HVAC Humidifier Sensible Heat Gain Calculation in Excel

HVAC Humidifier Sensible Heat Gain is the amount of heat added to the air by the humidification process. Humidification is the process of adding moisture to the air to increase its relative humidity. Relative humidity is the ratio of the amount of water vapor in the air to the maximum amount of water vapor that the air can hold at a given temperature.

Humidification can be done by various methods, such as spraying water, evaporating water, or injecting steam into the air. Each method has a different effect on the temperature and humidity of the air. For example, spraying water lowers the temperature and increases the humidity of the air, while injecting steam raises the temperature and increases the humidity of the air.

The sensible heat gain from humidification depends on the method, the amount, and the temperature of the water or steam added to the air. The sensible heat gain is calculated by multiplying the mass flow rate of the water or steam by the difference between the temperature of the water or steam and the temperature of the air before humidification. The sensible heat gain increases the cooling load of the HVAC system, which means that more energy is required to cool the air to the desired temperature and humidity.

The sensible heat gain from humidification can be reduced by choosing a method that minimizes the temperature difference between the water or steam and the air, such as evaporating water at a low pressure or using a heat exchanger to pre-cool the water or steam before humidification.

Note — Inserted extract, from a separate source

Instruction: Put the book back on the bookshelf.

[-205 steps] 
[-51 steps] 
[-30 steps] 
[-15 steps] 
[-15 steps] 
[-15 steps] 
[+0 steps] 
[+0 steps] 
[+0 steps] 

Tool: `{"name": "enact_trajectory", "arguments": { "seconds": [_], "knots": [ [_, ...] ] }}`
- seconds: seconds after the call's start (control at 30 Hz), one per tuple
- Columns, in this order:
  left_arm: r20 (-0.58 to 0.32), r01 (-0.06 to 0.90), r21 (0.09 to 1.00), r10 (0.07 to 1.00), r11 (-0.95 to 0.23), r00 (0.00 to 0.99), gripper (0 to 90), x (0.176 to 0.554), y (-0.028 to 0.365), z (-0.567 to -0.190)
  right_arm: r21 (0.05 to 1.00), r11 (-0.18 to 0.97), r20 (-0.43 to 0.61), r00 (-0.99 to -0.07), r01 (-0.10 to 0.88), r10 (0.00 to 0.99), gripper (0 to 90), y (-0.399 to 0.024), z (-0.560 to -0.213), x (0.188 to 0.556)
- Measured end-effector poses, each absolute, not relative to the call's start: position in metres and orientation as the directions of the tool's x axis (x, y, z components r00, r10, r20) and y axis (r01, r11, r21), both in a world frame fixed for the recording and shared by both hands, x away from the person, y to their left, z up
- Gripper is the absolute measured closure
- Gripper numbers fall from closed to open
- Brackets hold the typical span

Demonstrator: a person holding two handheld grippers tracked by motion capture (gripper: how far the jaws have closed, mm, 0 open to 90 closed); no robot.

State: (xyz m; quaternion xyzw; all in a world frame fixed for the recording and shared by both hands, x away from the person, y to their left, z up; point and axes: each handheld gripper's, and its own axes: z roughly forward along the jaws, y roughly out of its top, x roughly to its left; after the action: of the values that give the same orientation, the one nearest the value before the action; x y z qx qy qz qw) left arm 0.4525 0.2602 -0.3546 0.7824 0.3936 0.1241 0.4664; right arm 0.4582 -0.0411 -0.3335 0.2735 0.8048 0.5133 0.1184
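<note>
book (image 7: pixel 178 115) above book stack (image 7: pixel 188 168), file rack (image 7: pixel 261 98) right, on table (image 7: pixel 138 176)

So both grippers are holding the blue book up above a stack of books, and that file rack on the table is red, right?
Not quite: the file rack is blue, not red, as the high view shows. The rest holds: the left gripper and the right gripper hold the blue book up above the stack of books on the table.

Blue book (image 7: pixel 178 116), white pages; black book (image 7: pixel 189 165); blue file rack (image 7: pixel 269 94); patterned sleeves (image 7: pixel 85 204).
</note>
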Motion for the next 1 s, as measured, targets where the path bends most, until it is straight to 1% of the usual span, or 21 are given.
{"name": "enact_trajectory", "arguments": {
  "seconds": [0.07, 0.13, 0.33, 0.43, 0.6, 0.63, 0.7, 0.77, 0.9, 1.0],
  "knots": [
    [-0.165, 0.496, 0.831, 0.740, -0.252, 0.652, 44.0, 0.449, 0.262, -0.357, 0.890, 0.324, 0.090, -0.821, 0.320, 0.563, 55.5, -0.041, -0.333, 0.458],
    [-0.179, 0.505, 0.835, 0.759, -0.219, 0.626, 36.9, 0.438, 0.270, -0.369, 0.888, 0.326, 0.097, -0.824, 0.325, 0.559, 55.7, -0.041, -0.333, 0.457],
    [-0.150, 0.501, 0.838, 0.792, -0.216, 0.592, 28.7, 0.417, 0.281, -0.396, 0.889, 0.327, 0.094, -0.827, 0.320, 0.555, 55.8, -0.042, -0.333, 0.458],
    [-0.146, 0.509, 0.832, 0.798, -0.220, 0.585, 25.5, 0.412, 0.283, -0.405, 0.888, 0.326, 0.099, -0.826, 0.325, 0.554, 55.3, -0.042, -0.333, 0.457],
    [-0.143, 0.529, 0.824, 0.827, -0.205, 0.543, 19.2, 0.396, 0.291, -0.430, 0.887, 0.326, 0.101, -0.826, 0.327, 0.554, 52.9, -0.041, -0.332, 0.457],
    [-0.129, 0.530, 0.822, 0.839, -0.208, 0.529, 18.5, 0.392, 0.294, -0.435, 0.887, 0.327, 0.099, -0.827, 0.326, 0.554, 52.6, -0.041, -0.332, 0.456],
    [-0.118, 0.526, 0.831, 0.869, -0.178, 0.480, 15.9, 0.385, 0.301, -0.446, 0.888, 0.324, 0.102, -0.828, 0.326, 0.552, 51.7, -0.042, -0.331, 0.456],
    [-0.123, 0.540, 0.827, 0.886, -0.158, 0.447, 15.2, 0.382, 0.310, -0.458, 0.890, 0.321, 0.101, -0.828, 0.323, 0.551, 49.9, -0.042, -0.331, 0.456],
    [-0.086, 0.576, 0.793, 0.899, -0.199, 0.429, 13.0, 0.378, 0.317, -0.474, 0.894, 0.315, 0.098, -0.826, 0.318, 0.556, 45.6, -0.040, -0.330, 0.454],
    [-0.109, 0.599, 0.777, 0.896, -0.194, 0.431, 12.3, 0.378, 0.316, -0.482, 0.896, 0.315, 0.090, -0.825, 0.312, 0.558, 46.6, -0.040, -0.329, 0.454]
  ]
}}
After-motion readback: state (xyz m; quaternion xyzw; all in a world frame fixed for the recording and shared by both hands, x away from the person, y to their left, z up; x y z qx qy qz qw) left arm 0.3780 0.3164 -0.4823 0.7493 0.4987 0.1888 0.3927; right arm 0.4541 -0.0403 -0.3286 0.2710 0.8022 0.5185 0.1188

Alternatively, the sensible heat gain can be offset by increasing the latent heat removal from the air, which means that more moisture is extracted from the air by the cooling coil or dehumidifier. The latent heat removal lowers the humidity and the temperature of the air, which reduces the cooling load of the HVAC system.

Basic Theory

The sensible heat gain (Q_sensible) due to a humidifier can be calculated using the formula:

$Q_{\text{sensible}} = \dot{m} \cdot c \cdot (\text{T}_{\text{outlet}} - \text{T}_{\text{inlet}})$

Where:

$\dot{m}$ is the mass flow rate of air (kg/s),
$c$ is the specific heat of air (kJ/kg·°C),
$\text{T}_{\text{outlet}}$ is the outlet air temperature (°C),
$\text{T}_{\text{inlet}}$ is the inlet air temperature (°C).

Procedures

Determine the Required Airflow ( $\dot{m}$ ):
- Evaluate the required airflow for the space based on factors such as room size, occupancy, and heat sources.
Specify Inlet and Outlet Air Temperatures ( $\text{T}_{\text{inlet}}$ and $\text{T}_{\text{outlet}}$ ):
- Determine the desired indoor air temperature ( $\text{T}_{\text{outlet}}$ ).
- Measure the initial air temperature ( $\text{T}_{\text{inlet}}$ ).
Gather Constants:
- Obtain the specific heat of air ( $c$ ).
Calculate Sensible Heat Gain:
- Use the formula to find the sensible heat gain introduced by the humidifier.

Scenario: Office Humidification

Let’s consider an office space with the following parameters:

Required airflow ( $\dot{m}$ ): 1.5 kg/s
Inlet air temperature ( $\text{T}_{\text{inlet}}$ ): 20°C
Outlet air temperature ( $\text{T}_{\text{outlet}}$ ): 25°C
Specific heat of air ( $c$ ): 1.006 kJ/kg·°C

Excel Calculation

Create an Excel table with the following columns:

$\dot{m}$ (kg/s)
$c$ (kJ/kg·°C)
$\text{T}_{\text{outlet}}$ (°C)
$\text{T}_{\text{inlet}}$ (°C)
Sensible Heat Gain ( $Q_{\text{sensible}}$ ) (kJ/s)

Input the scenario values into the respective columns and use the formula to calculate $Q_{\text{sensible}}$ .


            =A2 * B2 * (C2 - D2)

The result in the last column will give you the sensible heat gain.

Result

For our scenario:

$\dot{m}$ = 1.5 kg/s
$c$ = 1.006 kJ/kg·°C
$\text{T}_{\text{outlet}}$ = 25°C
$\text{T}_{\text{inlet}}$ = 20°C

Using the formula, we find $Q_{\text{sensible}}$ is 7.53 kJ/s.

MATLAB Comparison

For a MATLAB comparison, the same formula can be implemented using MATLAB code:


            % Constants
            m_dot = 1.5; % kg/s
            c = 1.006; % kJ/kg·°C
            T_outlet = 25; % °C
            T_inlet = 20; % °C

            % Sensible Heat Gain Calculation
            Q_sensible = m_dot * c * (T_outlet - T_inlet);
            disp(['Sensible Heat Gain (MATLAB): ' num2str(Q_sensible) ' kJ/s']);

Running this MATLAB code will yield the same sensible heat gain result for comparison.